The present invention relates in a first aspect to a mutated adeno-associated virus (AAV) capsid protein or fragment thereof having an insert composed of an oligopeptide optionally having further amino acids representing linker sequences flanking both sites of said oligopeptide. These mutated AAV capsid proteins are more efficient in targeting hepatic tissue, hepatocytes, hepatic cells and cell lines or hepatocellular carcinoma (HCC) with partially higher specificity.
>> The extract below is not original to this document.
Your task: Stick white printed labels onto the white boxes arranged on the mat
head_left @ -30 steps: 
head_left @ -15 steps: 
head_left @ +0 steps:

Further, a mutated AAV particle comprising the mutated AAV capsid protein according to the present invention is provided. In addition, a nucleic acid encoding the mutated AAV capsid protein according to the present invention is identified together with a corresponding nucleic acid vector, in particular, a plasmid. In addition, a host cell containing the nucleic acid vector or the nucleic acid molecule according to the present invention. Further, a use of the AAV particle or the nucleic acid or the nucleic acid vector according to the present invention in the manufacture of an AAV particle, or in the manufacture of a medicament for gene therapy is described. Moreover, the described protein, particle molecules as well as nucleic acid vectors for use in targeting hepatocytes and/or HCC are de- scribed. In particular, said components for use in treating diseases involving hepatocytes or for treating HCC are disclosed, in particular, for use in gene therapy, e.g. for use in a transfer of a gene of interest into hepatocytes, heptatic tissue or HCC.